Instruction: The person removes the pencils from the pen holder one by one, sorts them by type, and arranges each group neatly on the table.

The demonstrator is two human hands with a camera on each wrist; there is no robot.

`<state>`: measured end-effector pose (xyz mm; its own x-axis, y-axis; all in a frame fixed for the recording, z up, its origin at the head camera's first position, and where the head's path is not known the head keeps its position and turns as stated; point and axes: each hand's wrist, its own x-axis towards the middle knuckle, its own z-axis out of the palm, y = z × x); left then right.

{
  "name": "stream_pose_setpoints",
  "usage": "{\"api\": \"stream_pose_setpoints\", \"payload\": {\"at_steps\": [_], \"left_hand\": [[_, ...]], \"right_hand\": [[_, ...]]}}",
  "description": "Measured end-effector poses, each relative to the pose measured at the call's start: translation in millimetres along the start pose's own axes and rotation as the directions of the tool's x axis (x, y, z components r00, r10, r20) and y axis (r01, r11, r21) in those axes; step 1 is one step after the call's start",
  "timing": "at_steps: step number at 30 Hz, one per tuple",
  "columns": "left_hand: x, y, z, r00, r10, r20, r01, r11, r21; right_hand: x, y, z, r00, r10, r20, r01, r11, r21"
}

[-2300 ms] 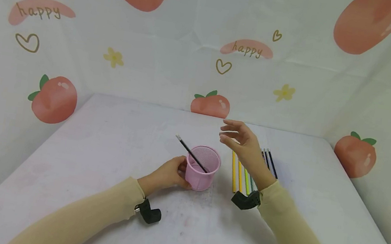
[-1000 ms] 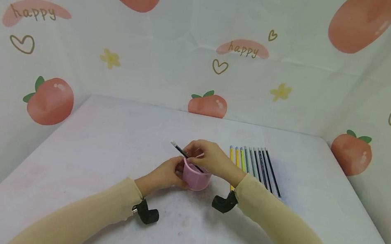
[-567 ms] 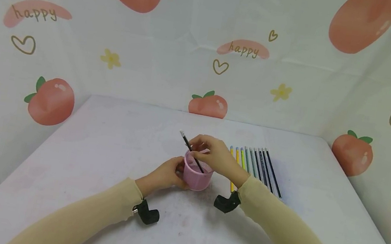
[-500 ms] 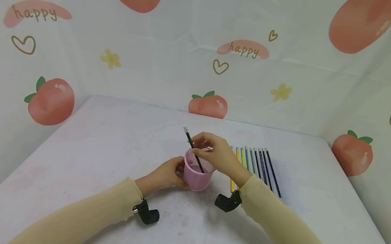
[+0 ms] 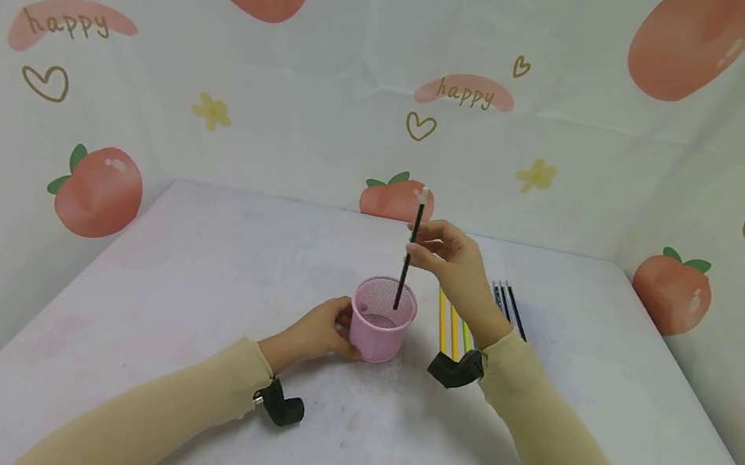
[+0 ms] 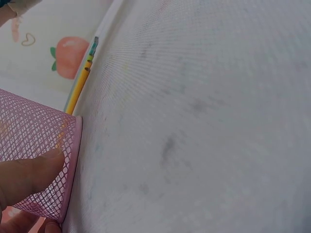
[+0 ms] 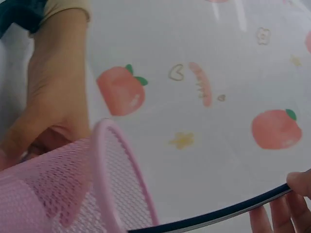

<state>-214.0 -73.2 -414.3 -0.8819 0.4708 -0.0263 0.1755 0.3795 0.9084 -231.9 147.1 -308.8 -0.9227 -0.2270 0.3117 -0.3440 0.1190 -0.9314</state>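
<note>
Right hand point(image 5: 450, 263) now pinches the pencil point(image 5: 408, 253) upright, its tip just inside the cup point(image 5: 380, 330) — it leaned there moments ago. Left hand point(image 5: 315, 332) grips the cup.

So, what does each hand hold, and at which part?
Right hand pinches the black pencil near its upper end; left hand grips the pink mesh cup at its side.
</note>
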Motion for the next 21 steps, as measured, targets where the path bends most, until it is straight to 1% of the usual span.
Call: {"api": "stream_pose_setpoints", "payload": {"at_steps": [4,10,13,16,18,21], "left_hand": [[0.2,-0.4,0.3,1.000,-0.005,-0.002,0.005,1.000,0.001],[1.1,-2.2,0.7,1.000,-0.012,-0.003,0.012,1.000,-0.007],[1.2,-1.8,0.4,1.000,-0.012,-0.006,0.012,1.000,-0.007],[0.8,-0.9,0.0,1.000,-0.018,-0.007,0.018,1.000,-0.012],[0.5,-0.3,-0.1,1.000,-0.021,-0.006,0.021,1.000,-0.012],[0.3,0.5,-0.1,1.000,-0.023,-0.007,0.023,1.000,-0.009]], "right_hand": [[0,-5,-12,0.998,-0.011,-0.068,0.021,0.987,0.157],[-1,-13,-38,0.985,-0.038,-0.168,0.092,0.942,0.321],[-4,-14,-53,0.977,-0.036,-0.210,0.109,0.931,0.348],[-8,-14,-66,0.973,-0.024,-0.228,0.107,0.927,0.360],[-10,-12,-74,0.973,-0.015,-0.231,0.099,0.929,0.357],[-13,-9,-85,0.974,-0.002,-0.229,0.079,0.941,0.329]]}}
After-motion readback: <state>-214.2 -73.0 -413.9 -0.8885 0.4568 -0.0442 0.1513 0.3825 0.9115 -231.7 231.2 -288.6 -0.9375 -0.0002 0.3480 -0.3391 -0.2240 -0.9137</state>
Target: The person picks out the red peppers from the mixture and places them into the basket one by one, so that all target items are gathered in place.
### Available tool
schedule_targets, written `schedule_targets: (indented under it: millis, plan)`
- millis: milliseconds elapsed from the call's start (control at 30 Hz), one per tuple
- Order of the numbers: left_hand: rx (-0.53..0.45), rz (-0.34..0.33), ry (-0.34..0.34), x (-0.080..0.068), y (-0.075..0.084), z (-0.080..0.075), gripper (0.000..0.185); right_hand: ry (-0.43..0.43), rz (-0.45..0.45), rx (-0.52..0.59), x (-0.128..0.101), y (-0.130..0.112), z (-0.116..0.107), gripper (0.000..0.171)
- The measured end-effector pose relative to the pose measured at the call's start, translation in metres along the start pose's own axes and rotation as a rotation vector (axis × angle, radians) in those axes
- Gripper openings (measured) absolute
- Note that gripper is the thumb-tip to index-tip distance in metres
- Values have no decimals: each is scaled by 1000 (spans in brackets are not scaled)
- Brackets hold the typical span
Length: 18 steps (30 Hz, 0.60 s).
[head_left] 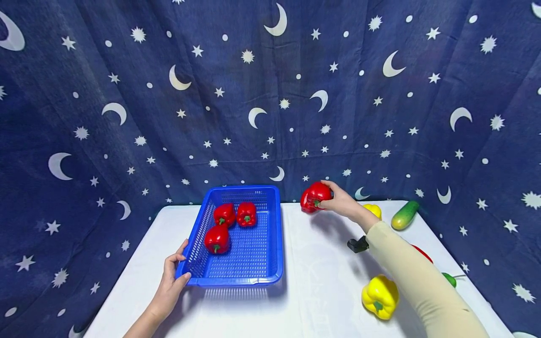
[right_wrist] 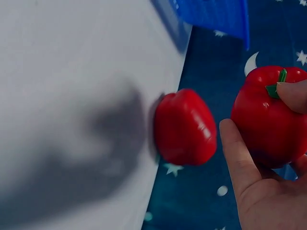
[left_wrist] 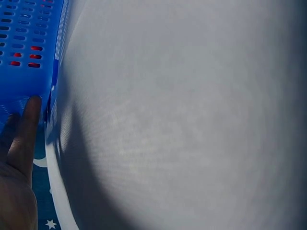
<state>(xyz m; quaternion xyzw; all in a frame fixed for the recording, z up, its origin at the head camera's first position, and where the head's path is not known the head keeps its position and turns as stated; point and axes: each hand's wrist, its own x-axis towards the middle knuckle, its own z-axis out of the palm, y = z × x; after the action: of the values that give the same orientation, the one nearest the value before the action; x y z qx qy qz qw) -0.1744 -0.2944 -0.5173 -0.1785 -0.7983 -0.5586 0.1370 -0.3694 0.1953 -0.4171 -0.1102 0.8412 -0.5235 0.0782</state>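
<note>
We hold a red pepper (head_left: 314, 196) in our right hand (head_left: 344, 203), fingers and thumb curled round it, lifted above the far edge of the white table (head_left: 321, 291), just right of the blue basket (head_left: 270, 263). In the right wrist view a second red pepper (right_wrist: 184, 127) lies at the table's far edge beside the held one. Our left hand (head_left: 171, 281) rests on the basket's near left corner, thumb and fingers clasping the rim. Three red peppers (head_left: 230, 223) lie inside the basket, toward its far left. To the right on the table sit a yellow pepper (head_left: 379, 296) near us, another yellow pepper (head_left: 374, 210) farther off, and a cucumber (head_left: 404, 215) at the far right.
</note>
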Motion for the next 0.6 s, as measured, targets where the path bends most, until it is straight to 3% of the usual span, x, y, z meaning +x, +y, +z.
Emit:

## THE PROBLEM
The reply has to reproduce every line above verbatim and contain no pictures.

## WRITTEN ANSWER
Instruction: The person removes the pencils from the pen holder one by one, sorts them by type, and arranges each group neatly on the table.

The demonstrator is two human hands with a camera on each wrist; there is no robot.

`<state>`: measured end-effector pose (xyz mm; its own x-axis, y-axis; all in a frame fixed for the recording, z up, its origin at the head camera's first position, and where the head's path is not known the head keeps its position and turns as stated; point and axes: each hand's wrist, its own x-axis towards the middle knuckle, its own z-axis out of the palm, y = z × x); left then right.

{
  "name": "stream_pose_setpoints",
  "usage": "{\"api\": \"stream_pose_setpoints\", \"payload\": {\"at_steps\": [_], \"left_hand\": [[_, ...]], \"right_hand\": [[_, ...]]}}",
  "description": "Measured end-effector poses, each relative to the pose measured at the call's start: translation in millimetres along the start pose's own axes and rotation as the directions of the tool's x axis (x, y, z components r00, r10, r20) and y axis (r01, r11, r21) in those axes; step 1 is one step after the call's start",
  "timing": "at_steps: step number at 30 Hz, one per tuple",
  "columns": "left_hand: x, y, z, r00, r10, r20, r01, r11, r21; right_hand: x, y, z, r00, r10, r20, r01, r11, r21"
}

[-2300 ms] 
[-1000 ms] 
[-567 ms] 
[-500 ms] 
[+0 ms] 
[+0 ms] 
[+0 ms] 

<state>-214.0 -73.2 -414.3 -0.8819 0.4708 -0.0263 0.1755 0.3795 0.9084 -231.9 147.1 -308.8 -0.9227 -0.2270 0.3117 -0.3440 0.1190 -0.9314</state>
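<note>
Right hand point(image 5: 450, 263) now pinches the pencil point(image 5: 408, 253) upright, its tip just inside the cup point(image 5: 380, 330) — it leaned there moments ago. Left hand point(image 5: 315, 332) grips the cup.

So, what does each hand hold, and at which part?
Right hand pinches the black pencil near its upper end; left hand grips the pink mesh cup at its side.
</note>
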Motion for the next 21 steps, as measured, targets where the path bends most, until it is straight to 1% of the usual span.
Call: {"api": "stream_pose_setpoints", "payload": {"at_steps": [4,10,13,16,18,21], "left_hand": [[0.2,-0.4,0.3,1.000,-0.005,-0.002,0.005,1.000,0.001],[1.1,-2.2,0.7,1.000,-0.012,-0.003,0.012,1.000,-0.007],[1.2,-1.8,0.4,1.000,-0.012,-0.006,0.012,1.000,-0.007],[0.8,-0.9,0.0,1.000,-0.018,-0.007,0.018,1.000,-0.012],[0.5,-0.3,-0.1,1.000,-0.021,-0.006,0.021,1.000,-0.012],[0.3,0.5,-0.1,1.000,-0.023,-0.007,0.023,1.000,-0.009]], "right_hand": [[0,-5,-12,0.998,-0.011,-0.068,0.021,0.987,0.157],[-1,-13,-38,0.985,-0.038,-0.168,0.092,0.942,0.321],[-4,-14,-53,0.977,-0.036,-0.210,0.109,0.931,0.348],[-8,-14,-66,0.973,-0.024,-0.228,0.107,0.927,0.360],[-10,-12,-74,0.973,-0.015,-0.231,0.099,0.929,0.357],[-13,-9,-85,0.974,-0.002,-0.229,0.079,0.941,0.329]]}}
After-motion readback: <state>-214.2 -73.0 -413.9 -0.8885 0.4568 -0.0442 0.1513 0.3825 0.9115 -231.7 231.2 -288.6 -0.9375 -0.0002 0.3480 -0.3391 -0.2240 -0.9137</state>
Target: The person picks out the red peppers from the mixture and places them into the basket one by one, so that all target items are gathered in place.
### Available tool
schedule_targets, written `schedule_targets: (indented under it: millis, plan)`
- millis: milliseconds elapsed from the call's start (control at 30 Hz), one per tuple
- Order of the numbers: left_hand: rx (-0.53..0.45), rz (-0.34..0.33), ry (-0.34..0.34), x (-0.080..0.068), y (-0.075..0.084), z (-0.080..0.075), gripper (0.000..0.185); right_hand: ry (-0.43..0.43), rz (-0.45..0.45), rx (-0.52..0.59), x (-0.128..0.101), y (-0.130..0.112), z (-0.116..0.107), gripper (0.000..0.171)
- The measured end-effector pose relative to the pose measured at the call's start, translation in metres along the start pose's own axes and rotation as a rotation vector (axis × angle, radians) in those axes
- Gripper openings (measured) absolute
- Note that gripper is the thumb-tip to index-tip distance in metres
- Values have no decimals: each is scaled by 1000 (spans in brackets are not scaled)
- Brackets hold the typical span
Length: 18 steps (30 Hz, 0.60 s).
[head_left] 
[right_wrist] 
[left_wrist] 
<state>(xyz m; quaternion xyzw; all in a frame fixed for the recording, z up, its origin at the head camera's first position, and where the head's path is not known the head keeps its position and turns as stated; point and axes: each hand's wrist, its own x-axis towards the middle knuckle, its own z-axis out of the palm, y = z × x; after the action: of the values that give the same orientation, the one nearest the value before the action; x y z qx qy qz qw) -0.1744 -0.2944 -0.5173 -0.1785 -0.7983 -0.5586 0.1370 -0.3694 0.1953 -0.4171 -0.1102 0.8412 -0.5235 0.0782</state>
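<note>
We hold a red pepper (head_left: 314, 196) in our right hand (head_left: 344, 203), fingers and thumb curled round it, lifted above the far edge of the white table (head_left: 321, 291), just right of the blue basket (head_left: 270, 263). In the right wrist view a second red pepper (right_wrist: 184, 127) lies at the table's far edge beside the held one. Our left hand (head_left: 171, 281) rests on the basket's near left corner, thumb and fingers clasping the rim. Three red peppers (head_left: 230, 223) lie inside the basket, toward its far left. To the right on the table sit a yellow pepper (head_left: 379, 296) near us, another yellow pepper (head_left: 374, 210) farther off, and a cucumber (head_left: 404, 215) at the far right.
</note>
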Motion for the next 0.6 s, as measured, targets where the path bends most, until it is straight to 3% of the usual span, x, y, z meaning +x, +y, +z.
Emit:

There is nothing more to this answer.